Regarding economy, his main argument is that fighting against global warming will cost a lot of money, and that rather than wasting all this money for speculative dangers, we’d better give it to the poor (the poor is a rising value among “skeptics”) ; that as the world becomes richer the consequences will be manageable without pain, that we know what we spend but not what we earn, etc.
As some of his french brothers of arms, Lomborg seems to ignore that all an economic modelization does is adding an additional layer of hypotheses on the representation of the physical world, with the result that such a modelization sums the uncertainties on the evolution of the real world with the uncertainties linked to the purely economic hypotheses.
For example, if we try to estimate the price of freshwater in 2050, in order to know how to behave today, we must :
- predict the evolution of the resource, therefore know what the pluviometry will be in 2050 for all concerned zones (physical world),
- predict what the number of potential consumers of freshwater will be in 2050 (physical world),
- but also…..know what rule will allow to link the price to the available ressource and the number of consumers, and there is no scientific truth in the way to chose this link (in the way that there is not just one possible way to do it).

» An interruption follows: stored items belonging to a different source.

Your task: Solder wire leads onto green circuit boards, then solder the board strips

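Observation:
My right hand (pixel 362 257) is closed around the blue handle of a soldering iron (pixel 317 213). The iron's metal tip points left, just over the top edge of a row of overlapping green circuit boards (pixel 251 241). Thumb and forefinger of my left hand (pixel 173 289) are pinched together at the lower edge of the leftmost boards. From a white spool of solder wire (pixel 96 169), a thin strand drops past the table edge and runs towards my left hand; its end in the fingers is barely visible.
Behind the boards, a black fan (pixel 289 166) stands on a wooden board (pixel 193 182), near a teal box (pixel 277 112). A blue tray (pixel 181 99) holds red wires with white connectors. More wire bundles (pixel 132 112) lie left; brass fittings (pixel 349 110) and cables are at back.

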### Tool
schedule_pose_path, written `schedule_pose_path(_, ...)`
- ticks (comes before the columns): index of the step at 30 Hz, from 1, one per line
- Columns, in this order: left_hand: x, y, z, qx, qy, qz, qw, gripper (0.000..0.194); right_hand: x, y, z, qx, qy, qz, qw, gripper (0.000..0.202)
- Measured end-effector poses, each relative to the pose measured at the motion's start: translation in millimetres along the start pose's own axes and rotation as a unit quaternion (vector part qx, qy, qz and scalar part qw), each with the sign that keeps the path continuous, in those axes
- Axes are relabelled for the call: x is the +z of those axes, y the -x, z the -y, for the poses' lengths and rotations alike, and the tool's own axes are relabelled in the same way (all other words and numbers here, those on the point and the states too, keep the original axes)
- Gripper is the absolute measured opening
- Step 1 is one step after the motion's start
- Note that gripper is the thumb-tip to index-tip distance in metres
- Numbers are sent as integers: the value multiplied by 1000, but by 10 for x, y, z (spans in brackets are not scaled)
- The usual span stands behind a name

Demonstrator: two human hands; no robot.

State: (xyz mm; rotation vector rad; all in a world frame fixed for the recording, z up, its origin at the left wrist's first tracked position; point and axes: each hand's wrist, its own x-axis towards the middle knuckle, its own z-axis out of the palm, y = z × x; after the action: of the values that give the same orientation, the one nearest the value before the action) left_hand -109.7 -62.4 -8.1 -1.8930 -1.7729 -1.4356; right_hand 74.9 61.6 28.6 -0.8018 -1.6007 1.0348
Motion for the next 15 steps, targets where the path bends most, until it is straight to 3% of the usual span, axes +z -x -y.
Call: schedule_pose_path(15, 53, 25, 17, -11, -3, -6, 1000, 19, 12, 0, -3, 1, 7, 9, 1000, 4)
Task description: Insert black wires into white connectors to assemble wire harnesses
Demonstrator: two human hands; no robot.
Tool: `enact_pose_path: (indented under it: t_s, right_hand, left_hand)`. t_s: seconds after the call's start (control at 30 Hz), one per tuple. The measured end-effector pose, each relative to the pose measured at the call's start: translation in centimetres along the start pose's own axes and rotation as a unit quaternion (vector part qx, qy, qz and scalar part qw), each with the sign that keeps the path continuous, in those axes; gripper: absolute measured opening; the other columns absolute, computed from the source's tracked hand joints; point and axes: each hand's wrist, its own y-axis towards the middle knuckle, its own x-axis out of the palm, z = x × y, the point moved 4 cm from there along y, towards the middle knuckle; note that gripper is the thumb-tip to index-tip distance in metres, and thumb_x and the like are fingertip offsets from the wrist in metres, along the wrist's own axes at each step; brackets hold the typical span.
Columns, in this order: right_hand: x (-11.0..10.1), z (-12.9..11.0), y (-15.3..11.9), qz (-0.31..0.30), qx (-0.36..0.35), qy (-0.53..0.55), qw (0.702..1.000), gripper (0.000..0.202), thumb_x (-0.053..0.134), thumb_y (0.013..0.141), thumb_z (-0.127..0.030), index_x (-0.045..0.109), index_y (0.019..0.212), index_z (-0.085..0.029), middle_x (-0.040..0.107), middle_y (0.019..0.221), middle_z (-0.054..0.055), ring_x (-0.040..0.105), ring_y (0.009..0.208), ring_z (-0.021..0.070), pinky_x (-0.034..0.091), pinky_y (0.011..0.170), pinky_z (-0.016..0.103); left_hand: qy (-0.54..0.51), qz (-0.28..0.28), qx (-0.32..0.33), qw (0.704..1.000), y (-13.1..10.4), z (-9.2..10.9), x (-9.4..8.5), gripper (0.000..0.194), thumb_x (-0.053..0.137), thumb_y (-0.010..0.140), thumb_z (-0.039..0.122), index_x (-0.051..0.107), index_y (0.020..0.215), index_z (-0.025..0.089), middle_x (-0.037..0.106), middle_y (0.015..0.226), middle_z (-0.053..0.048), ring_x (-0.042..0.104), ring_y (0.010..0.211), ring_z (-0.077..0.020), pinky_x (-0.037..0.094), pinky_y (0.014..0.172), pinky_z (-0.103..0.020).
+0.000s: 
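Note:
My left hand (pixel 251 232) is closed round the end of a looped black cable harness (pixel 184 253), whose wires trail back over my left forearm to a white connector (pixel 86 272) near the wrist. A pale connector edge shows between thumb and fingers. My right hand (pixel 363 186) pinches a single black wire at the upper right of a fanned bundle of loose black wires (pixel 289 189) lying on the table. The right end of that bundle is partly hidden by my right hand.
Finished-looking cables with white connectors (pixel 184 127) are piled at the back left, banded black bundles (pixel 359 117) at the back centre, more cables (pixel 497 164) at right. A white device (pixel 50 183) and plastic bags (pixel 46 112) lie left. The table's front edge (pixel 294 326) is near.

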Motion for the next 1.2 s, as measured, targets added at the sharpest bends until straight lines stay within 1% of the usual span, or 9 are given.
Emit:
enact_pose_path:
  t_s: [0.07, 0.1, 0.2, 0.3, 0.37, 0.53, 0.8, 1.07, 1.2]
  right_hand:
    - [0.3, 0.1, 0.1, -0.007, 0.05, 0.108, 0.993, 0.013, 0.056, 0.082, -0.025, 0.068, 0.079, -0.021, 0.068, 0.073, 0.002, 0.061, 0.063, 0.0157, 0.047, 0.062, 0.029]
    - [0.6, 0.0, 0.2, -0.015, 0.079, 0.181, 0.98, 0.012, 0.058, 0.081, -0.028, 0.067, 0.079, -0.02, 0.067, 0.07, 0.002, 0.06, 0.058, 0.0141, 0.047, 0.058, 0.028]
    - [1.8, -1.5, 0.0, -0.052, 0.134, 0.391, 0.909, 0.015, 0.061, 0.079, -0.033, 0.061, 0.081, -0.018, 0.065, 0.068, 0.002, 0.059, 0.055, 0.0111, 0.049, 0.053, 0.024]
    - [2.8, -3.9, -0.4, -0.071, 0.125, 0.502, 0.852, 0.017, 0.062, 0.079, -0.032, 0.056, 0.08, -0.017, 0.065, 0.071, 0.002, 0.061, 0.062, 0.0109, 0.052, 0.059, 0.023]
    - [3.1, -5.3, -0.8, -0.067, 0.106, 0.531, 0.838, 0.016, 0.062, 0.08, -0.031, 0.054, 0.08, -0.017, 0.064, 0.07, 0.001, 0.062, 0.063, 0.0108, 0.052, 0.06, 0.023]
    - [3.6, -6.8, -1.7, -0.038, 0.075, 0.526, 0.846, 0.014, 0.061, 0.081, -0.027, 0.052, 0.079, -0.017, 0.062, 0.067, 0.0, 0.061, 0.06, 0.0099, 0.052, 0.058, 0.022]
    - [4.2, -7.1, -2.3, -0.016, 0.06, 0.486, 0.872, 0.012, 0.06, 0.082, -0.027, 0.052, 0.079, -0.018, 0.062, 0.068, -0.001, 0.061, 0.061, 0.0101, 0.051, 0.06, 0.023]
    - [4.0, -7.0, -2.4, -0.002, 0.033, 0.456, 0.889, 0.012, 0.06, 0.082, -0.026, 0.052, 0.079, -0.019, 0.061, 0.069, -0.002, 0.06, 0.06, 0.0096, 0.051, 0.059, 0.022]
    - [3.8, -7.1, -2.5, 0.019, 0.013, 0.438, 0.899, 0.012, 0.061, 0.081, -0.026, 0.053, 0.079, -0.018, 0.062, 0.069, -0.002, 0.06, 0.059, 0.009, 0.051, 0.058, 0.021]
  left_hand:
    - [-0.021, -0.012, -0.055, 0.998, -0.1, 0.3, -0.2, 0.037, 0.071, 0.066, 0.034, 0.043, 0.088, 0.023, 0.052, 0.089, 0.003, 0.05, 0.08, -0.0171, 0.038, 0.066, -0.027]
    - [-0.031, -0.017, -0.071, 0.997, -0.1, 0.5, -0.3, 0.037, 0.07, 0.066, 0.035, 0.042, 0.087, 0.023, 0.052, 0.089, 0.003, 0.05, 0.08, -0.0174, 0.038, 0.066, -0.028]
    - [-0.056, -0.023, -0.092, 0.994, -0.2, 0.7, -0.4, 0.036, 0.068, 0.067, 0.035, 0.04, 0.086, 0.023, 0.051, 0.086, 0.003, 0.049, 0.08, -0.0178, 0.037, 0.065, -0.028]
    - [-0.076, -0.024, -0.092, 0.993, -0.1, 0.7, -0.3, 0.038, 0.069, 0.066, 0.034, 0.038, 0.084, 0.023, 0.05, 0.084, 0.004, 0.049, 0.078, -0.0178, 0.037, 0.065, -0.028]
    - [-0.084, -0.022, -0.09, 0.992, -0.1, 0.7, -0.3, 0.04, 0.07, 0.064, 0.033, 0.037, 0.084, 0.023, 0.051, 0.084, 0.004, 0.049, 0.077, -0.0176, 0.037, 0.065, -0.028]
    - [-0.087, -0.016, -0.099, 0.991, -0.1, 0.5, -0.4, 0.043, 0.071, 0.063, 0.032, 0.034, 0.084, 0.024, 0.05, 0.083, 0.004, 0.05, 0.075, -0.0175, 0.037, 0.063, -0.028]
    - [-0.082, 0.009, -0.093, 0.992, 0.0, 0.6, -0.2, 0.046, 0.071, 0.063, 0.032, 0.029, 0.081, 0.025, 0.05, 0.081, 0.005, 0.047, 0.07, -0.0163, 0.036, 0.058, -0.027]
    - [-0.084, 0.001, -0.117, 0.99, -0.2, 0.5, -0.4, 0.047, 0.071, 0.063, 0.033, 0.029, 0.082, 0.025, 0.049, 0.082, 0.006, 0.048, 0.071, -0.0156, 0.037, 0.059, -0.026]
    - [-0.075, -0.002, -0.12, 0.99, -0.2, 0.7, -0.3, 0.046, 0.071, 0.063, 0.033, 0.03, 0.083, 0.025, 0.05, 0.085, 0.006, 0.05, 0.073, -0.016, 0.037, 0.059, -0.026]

Could we, in this example, first criticize the results of the “physical” model that will predict the amount of freshwater per person in 2050, then assert that the price of water in 2050, resulting from “economic modelisations” (that are based on the physical data !) does not justify to do this or that ?
It is though exactely what Lomborg is doing, as do all the “skeptics” I have ever read, when he invokes economic elements to justify that we should not take any measure to reduce the greenhouse gases emissions : he forgets that the economic elements he invokes are partly the result of “physical” simulations ! And anyway as nobody is able to estimate how much we could loose if we didn’t act, this whole discussion of how much it costs not to loose is pointless.
In short this chapter combines a discussion on the scientific data of climate change, for which the author is not qualified, with a debate on the attitude we should have facing this risk, where he is perfectly entitled to an opinion, but not to pretending that he knows what policy is appropriate in the name of economy, that only represents part of the reality and does not know how to give an objective and non debatable value to our climate.